» Exercise directions:
Retype each line exactly as it stands, beginning at the first line of the material and finishing with the line that contains "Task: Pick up".

» Supplied material:
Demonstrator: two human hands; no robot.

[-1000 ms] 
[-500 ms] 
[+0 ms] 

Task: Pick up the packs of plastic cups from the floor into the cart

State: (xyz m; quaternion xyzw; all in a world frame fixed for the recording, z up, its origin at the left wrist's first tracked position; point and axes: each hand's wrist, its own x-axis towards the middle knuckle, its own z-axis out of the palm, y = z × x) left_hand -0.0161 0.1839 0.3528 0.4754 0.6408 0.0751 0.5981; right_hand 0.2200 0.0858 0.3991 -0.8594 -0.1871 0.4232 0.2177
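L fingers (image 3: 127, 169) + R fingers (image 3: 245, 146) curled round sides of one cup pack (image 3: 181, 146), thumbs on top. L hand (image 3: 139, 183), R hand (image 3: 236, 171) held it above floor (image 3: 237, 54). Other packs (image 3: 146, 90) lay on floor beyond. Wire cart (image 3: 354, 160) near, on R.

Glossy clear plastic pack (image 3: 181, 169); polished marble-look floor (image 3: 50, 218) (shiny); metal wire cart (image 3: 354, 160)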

» Task answer:
Demonstrator: two human hands; no robot.

[-1000 ms] 
[-500 ms] 
[+0 ms] 

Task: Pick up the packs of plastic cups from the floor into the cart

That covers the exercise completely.